The Darl Language
'Darl' stands for Doctor Andy's Rule Language. It is pronounced like the name 'Daryl'.
Introduction
The DARL language is intended to permit both software tools and humans to record and re-use knowledge in the form of "if..then" rules. The language is simple and intuitive. Given the appropriate tooling, non-programmers should be able to use it.
Primitive elements
The following primitive elements are defined in DARL.
Identifiers
Identifiers are names used to identify inputs, outputs, constants, strings, rulesets, mapinputs and mapoutputs. They follow the convention of C#, namely:
- They cannot start with a number
- They cannot contain spaces
- They are case sensitive
- They can only contain letters, numbers and the "_" character.
Numeric literals
These follow C#, so they can be integers or floating point numbers with optional exponent.
Infinity
Unbounded sets are denoted by positive or negative infinity as the first or last value.
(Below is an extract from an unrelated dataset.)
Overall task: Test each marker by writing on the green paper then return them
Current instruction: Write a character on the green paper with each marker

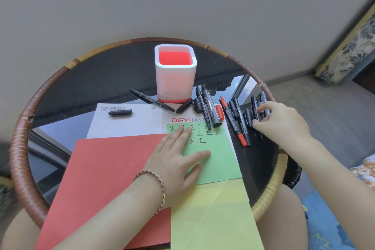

Darl recognizes Infinity, -Infinity, -∞ and ∞.
String literals
These are pieces of text delineated with the " or ' characters.
Terminators
These are characters that delineate different sections of DARL. they are:
- ; - marking the end of a rule or definition
- { } - marking the beginning and end of a block - used in set and ruleset definitions
- ( ) - marking the beginning and end of a list in functions
- , - separating elements of a list
Keywords
These are pieces of text that have specific meaning in the DARL language. they are:
"{", "}", "(", ")", ",", ";", ".", "if", "then", "will", "be", "confidence", "input", "output", "numeric", "categorical", "arity", "presence", "string", "constant", "or", "and", "not", "is", "*", "/", "-", "+", "%", "^", ">", "<", "<=", ">=", "anything", "textual", "maximum", "minimum", "sum", "product", "fuzzytuple", "sigmoid", "normprob", "round", "pattern", "absent", "present", "delay", "sequence", "match", "document", "randomtext", "store", "temporal", "categoryof", "duration", "now", "mintime", "maxtime", "after", "before", "preceding", "overlapping", "during", "finishing", "starting", "all", "any", "count", "seek", "network", "attribute", "attributes", "exists", "durationof", "for", "single", "lineage", "discover", "existence", "age"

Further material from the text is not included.